Potential Causes and Implications

Neil Chowdhury, a researcher at Transluce and former OpenAI employee, suggests that the reinforcement learning techniques used for the o-series models may be exacerbating issues that are typically mitigated by standard post-training processes.

Sarah Schwettmann, co-founder of Transluce, notes that the increased hallucination rate of o3 may diminish its overall usefulness.

Real-World Observations

Kian Katanforoosh, a Stanford adjunct professor and CEO of Workera, reports that his team’s testing of o3 in coding workflows indicates it outperforms competitors. However, he also observed a tendency for o3 to hallucinate broken website links, providing URLs that do not function.

The Trade-off Between Creativity and Accuracy

While hallucinations can contribute to a model’s creativity and ability to generate novel ideas, they pose a significant challenge for applications requiring high accuracy. Industries like law, where factual precision is critical, would likely find a model prone to errors unacceptable.

The Role of Web Search

Integrating web search capabilities into AI models is a promising approach to improving accuracy. OpenAI’s GPT-4o, when equipped with web search, achieves a 90% accuracy rate on the SimpleQA benchmark.

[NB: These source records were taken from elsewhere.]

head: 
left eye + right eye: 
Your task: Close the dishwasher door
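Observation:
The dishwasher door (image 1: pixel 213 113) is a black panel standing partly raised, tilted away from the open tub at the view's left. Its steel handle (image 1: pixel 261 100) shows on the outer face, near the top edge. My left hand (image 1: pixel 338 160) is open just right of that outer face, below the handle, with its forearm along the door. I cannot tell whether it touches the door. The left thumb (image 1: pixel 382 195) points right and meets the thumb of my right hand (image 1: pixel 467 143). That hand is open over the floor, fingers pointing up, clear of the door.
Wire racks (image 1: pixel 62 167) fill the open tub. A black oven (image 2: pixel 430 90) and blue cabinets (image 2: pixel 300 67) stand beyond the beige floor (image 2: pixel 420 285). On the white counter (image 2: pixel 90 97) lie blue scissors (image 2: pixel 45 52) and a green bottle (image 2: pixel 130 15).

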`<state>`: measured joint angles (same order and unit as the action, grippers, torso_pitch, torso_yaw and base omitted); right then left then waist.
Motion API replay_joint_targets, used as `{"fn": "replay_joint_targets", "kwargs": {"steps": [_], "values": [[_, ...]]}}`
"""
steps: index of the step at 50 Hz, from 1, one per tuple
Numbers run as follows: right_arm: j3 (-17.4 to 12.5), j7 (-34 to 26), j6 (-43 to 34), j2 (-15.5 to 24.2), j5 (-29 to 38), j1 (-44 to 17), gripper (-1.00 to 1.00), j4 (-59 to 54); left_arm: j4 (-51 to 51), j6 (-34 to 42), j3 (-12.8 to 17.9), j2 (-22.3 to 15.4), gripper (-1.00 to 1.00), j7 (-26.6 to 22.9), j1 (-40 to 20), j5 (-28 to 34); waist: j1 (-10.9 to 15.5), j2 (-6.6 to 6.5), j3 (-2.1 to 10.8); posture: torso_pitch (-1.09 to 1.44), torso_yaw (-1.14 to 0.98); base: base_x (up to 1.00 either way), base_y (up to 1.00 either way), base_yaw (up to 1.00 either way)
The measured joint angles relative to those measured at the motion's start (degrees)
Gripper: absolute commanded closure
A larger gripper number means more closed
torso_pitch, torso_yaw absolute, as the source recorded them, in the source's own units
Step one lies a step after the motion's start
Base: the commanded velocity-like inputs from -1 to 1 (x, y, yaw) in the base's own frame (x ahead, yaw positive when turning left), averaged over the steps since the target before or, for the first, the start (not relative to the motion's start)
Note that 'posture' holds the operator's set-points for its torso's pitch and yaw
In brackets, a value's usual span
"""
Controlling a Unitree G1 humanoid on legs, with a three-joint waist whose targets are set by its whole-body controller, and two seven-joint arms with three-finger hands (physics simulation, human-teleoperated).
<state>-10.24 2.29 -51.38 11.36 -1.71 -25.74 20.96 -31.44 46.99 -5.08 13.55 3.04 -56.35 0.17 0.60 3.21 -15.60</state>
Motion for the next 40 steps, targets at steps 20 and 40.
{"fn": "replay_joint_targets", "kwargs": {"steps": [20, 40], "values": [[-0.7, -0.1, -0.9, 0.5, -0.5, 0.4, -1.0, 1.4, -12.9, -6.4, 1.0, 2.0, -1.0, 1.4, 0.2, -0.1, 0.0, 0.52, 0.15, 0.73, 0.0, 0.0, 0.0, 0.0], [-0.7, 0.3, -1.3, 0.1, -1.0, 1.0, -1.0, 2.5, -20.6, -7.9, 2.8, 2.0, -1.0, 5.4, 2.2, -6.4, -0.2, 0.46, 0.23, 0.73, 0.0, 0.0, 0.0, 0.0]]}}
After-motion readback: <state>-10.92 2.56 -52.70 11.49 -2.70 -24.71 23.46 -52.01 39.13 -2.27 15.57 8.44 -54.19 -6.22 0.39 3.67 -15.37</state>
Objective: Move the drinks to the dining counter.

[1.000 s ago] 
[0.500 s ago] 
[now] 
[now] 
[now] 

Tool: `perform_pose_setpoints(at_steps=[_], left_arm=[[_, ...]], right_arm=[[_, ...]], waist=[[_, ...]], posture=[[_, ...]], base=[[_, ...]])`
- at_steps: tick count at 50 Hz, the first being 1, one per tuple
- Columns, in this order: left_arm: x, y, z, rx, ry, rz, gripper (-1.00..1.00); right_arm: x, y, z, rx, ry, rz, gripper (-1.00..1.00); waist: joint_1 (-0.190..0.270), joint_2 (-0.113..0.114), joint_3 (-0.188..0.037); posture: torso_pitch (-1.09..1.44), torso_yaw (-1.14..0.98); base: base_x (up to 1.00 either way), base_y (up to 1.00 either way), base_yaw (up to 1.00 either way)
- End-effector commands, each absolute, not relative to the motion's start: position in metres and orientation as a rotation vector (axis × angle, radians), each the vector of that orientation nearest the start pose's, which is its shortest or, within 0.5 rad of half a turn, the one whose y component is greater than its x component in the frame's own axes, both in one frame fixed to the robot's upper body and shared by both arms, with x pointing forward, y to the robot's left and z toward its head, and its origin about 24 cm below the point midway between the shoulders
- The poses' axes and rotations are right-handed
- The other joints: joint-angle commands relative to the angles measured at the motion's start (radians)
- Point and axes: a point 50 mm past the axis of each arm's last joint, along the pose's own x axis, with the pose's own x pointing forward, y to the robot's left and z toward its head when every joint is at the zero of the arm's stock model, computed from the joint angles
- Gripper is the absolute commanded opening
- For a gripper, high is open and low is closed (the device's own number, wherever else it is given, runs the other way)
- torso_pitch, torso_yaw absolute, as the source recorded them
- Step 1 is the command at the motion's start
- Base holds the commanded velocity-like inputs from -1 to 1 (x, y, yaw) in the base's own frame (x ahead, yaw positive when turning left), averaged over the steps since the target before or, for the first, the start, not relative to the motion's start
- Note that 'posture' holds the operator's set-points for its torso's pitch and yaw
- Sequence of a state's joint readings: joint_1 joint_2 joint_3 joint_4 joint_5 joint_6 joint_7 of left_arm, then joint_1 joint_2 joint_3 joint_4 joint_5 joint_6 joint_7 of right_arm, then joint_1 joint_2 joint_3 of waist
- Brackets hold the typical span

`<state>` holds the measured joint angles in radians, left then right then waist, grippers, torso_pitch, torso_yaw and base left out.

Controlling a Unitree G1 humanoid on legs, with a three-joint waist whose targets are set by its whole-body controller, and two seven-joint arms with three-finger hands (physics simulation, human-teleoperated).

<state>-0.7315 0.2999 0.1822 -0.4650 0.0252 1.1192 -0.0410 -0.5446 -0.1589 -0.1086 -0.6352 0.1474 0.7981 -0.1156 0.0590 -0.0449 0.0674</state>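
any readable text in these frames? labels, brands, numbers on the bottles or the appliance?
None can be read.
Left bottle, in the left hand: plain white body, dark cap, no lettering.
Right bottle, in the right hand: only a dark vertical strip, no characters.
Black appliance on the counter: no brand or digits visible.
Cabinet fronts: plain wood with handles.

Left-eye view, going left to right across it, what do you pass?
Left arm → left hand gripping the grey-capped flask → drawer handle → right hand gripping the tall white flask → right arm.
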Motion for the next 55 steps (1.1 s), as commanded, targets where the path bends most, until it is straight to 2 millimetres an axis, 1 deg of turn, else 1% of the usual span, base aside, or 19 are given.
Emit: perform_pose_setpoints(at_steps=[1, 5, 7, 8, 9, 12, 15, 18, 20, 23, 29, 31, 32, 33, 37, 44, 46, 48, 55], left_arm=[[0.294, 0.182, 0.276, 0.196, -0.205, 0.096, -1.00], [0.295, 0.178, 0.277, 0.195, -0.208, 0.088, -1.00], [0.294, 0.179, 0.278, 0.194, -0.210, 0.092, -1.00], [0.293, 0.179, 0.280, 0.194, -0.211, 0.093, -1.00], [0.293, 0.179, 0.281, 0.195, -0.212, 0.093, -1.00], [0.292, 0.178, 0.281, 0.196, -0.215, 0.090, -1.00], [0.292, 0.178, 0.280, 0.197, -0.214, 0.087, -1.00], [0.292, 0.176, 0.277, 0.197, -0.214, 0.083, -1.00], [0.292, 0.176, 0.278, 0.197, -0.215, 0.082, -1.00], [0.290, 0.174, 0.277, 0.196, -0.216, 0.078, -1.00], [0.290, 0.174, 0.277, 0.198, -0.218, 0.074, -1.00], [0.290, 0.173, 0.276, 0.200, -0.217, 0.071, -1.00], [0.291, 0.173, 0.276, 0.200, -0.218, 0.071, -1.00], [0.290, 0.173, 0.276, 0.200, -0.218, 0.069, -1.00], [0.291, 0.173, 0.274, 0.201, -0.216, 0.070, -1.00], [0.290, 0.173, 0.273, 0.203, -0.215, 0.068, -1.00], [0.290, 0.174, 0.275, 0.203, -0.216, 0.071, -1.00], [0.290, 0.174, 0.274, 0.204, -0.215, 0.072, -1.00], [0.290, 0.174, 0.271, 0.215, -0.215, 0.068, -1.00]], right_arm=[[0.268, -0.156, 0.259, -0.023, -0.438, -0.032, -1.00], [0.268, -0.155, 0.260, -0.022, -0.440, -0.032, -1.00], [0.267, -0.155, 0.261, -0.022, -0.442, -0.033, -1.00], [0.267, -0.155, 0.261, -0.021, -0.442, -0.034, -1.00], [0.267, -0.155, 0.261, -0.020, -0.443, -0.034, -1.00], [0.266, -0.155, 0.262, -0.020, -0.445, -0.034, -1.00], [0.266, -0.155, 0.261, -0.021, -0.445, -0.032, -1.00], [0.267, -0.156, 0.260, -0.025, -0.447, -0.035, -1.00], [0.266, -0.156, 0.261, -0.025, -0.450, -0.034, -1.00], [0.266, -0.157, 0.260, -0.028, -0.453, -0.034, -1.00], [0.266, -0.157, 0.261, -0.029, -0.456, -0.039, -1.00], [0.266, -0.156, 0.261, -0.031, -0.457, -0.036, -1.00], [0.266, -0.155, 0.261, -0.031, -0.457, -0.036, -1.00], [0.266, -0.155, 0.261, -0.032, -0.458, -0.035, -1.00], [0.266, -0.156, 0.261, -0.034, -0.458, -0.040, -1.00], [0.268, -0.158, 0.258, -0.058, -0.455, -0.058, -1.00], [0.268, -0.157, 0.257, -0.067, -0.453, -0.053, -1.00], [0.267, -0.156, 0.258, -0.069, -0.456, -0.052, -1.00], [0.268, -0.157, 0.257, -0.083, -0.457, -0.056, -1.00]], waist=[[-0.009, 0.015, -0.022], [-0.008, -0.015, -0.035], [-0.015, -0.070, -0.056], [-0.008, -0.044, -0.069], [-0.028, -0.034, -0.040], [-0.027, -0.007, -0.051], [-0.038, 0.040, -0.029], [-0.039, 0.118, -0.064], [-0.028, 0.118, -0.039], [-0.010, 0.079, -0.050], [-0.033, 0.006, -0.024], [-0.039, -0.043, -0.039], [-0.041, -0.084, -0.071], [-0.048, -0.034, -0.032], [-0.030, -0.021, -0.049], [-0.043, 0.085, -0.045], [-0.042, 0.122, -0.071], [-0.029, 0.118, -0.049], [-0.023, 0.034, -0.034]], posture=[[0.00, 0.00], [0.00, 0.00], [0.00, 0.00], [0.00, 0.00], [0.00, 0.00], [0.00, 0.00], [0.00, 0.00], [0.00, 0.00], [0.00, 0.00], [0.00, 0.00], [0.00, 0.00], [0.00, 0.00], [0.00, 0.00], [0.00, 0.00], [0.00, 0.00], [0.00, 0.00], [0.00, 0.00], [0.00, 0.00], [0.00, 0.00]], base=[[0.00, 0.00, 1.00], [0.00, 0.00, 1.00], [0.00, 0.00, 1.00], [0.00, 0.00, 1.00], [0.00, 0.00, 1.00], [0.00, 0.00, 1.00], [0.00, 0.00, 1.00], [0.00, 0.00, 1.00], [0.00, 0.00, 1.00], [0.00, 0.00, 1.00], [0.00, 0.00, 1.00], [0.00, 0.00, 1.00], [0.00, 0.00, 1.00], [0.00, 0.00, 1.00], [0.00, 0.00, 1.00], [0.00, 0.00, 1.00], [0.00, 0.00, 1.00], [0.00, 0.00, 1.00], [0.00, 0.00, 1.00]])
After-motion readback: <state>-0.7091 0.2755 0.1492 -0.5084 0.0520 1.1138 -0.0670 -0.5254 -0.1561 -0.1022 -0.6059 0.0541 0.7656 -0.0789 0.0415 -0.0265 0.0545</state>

This suggests that web search could potentially reduce hallucination rates in reasoning models, provided users are comfortable sharing prompts with a third-party search provider.

The Path Forward

If scaling up reasoning models continues to worsen hallucinations, finding a solution will become increasingly urgent. OpenAI spokesperson Niko Felix stated that addressing hallucinations across all their models is an ongoing research priority.

The AI industry has recently shifted its focus towards reasoning models due to diminishing returns from improving traditional AI techniques. However, this shift appears to introduce a new challenge – the potential for increased hallucination.